At this session of the council doctrines affecting us even to the present time were established. They included doctrines on the Eucharist, confession and Extreme Unction. Then the Protestants arrived and it became clear that these dogmas were impossible for them to accept. All hope for reconciliation was shattered. In the midst of a war over papal landholdings the council was again suspended for two years.
However, Julius continued the work of reform confirming the constitution of the Jesuits in 1550. He founded a German college for the purpose of training German priests to restore Catholicism there.
In 1553, with Mary I, a Catholic and the daughter of Catherine of Aragon and Henry VIII on the throne of England, he welcomed England back into the church. Though short-lived, this was one of the highlights of his papacy.

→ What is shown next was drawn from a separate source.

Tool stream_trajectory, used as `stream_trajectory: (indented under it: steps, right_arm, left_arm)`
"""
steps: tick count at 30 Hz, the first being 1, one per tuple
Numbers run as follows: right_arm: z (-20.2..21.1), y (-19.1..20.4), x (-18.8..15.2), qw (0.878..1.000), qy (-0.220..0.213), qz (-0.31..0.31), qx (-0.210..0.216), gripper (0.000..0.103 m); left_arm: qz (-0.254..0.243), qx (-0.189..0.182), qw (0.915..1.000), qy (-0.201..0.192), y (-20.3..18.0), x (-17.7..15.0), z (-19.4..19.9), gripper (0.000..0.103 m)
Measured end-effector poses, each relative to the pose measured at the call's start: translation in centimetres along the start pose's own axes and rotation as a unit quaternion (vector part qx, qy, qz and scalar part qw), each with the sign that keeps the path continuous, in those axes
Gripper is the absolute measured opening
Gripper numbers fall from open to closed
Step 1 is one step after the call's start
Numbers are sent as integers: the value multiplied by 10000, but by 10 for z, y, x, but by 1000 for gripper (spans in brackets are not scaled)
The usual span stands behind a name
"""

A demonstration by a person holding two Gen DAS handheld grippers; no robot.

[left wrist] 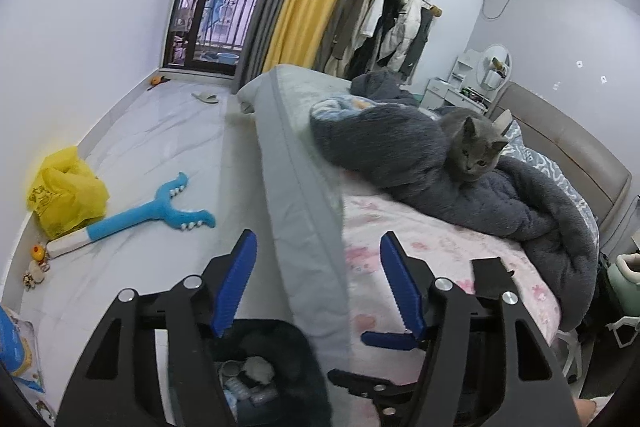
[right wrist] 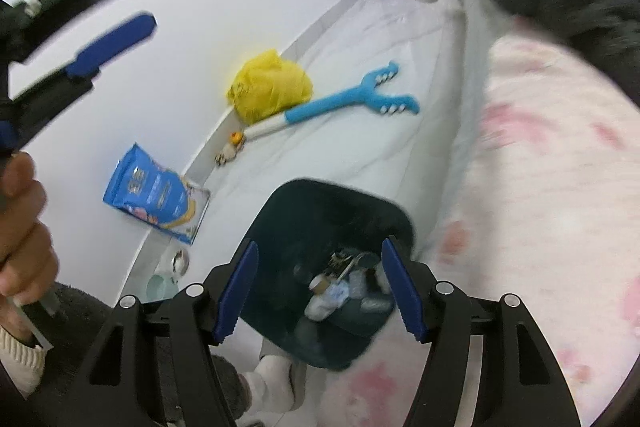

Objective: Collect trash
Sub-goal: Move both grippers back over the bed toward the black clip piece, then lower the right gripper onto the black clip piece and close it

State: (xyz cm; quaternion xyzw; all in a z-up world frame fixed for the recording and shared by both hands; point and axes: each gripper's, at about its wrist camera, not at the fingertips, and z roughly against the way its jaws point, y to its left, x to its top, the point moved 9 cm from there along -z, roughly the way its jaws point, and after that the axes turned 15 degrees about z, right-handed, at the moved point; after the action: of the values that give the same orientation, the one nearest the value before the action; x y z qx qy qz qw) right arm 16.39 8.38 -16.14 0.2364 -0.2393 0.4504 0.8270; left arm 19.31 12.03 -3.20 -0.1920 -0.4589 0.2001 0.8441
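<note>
A dark trash bin stands on the floor beside the bed, with bottles, wrappers and crumpled paper inside. My right gripper hangs open and empty right above the bin's mouth. My left gripper is open and empty, held over the bed's edge with the bin below it. The left gripper also shows blurred at the upper left of the right wrist view, held by a hand.
A bed with a pink sheet carries a grey blanket and a grey cat. On the floor by the wall lie a yellow plastic bag, a blue plush toy, a blue pouch and small toys.
</note>
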Motion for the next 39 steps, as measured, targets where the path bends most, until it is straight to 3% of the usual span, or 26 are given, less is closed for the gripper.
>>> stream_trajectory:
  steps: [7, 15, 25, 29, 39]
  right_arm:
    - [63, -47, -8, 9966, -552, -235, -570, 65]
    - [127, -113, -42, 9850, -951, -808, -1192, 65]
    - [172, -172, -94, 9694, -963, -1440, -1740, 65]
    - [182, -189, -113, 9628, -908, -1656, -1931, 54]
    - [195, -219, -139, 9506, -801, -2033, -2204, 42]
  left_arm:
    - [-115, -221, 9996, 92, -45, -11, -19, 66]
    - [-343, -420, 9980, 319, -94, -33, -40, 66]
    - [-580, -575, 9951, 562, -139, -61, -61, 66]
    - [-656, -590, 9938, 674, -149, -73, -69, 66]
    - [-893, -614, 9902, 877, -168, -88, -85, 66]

True to his Renaissance nature, the arts and music flourished during his short pontificate. He fostered the Vatican library by appointing Cervini, the future Pope Marcellus II (1555) to serve as its scholarly librarian. Michaelangelo became the chief architect of St. Peter’s. One of the greatest Renaissance composers, Palistrina, became the choirmaster. Julius built the church of St. Andrea della Via Flaminia to commemorate his escape from death during the sack of Rome in 1527.
His political alliances proved less fruitful. Always ongoing were the dealings between the French king—this time, Henry II– and the Emperor Charles V and the German princes. When Julius tried to take back land from his predecessor, Paul III’s grandson, Octavio Farnese, war broke out resulting in the council’s suspension once again.
An assessment of his papacy can clearly be seen when upon his death in 1555, Julius was buried in a simple tomb in the Vatican grottoes since he was deemed unworthy of a mausoleum.
In spite of a papacy held by a man ill suited to fulfill the spiritual needs of his time, reform continued and missionary work flourished. Not only was there Catholic influence in Germany, but also as he neared death St. Francis Xavier was en route to China after preaching in India and Japan. Franciscans and Dominicans were spreading the Gospel in the Americas. The life of the church was not crushed by his inability to lead it in a manner befitting such a holy office.